What you need to do:
In the data that follows, find the line with "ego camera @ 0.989"; transcribe it, every later line up to the one with "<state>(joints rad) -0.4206", and that line as well, exactly and with no others.

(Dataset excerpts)
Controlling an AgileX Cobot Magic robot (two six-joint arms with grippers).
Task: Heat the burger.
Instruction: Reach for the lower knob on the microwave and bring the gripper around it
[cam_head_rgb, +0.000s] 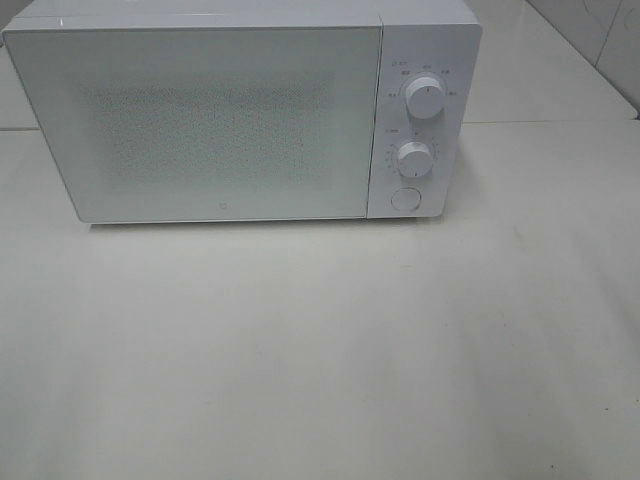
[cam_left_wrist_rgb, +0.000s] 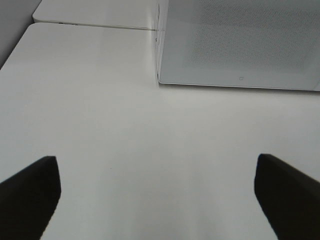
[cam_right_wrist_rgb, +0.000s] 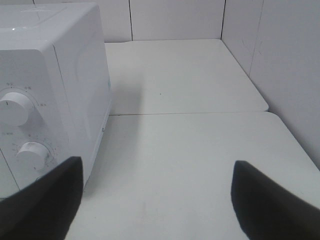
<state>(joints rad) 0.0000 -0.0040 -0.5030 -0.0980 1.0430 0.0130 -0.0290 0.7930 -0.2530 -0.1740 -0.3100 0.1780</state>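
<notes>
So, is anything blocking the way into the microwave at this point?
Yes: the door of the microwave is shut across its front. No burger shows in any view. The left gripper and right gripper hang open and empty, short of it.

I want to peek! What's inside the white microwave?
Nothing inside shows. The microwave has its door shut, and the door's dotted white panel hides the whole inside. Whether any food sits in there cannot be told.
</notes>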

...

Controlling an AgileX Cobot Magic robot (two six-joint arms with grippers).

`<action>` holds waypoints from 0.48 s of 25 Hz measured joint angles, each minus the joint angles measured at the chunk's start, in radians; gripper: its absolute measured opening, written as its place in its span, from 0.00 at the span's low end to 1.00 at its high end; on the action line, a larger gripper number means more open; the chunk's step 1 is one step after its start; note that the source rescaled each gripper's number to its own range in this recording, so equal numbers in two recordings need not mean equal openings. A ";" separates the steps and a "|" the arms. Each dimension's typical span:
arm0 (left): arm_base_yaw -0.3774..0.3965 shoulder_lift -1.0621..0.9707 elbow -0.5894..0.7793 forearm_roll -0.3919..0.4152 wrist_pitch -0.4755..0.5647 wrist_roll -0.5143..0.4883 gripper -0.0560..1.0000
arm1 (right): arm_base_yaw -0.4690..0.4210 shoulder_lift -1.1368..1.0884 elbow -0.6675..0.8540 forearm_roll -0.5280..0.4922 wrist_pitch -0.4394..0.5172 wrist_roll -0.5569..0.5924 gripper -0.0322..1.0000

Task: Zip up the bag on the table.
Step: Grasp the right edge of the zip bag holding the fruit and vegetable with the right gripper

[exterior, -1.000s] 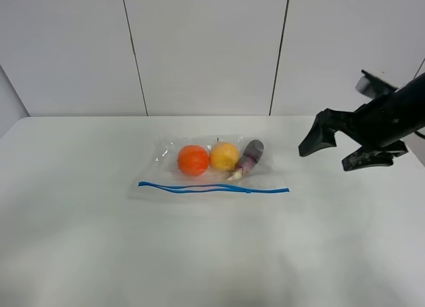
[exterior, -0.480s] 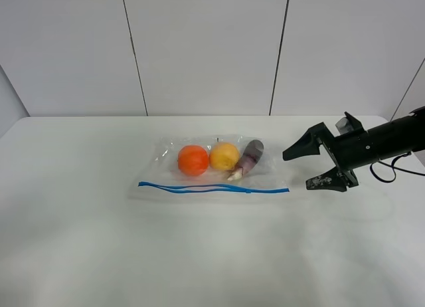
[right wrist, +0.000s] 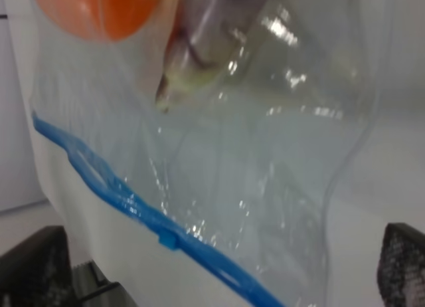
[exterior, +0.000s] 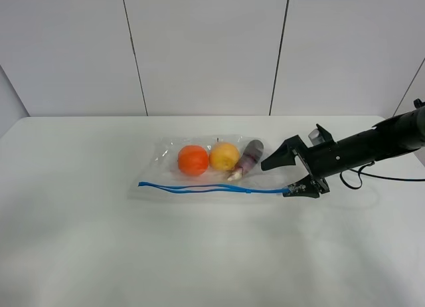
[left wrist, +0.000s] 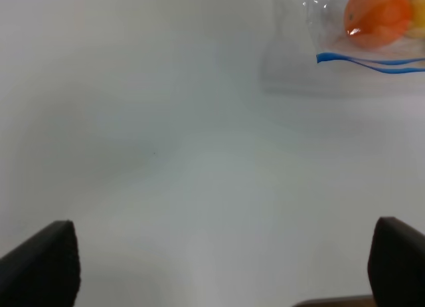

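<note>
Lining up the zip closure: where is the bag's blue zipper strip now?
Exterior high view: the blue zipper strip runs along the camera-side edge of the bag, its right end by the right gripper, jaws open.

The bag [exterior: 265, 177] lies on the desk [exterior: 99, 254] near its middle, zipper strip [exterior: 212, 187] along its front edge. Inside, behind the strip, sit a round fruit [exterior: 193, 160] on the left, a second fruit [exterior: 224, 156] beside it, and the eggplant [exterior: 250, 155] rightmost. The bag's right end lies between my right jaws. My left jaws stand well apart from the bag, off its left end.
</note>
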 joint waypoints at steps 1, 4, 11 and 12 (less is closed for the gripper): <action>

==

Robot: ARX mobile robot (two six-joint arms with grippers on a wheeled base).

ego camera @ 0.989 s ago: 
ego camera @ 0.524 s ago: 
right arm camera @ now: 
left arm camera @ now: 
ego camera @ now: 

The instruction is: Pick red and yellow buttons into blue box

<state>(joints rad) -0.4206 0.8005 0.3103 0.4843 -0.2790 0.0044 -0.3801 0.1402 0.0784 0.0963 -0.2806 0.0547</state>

Finished task:
ego camera @ 0.989 s ago: 
ego camera @ 0.524 s ago: 
right arm camera @ now: 
left arm camera @ now: 
ego camera @ now: 

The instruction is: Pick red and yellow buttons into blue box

<state>(joints rad) -0.4206 0.8005 0.3103 0.4843 -0.2790 0.0044 -0.3801 0.1402 0.0784 0.0963 -0.2806 0.0547</state>

No more output is expected here.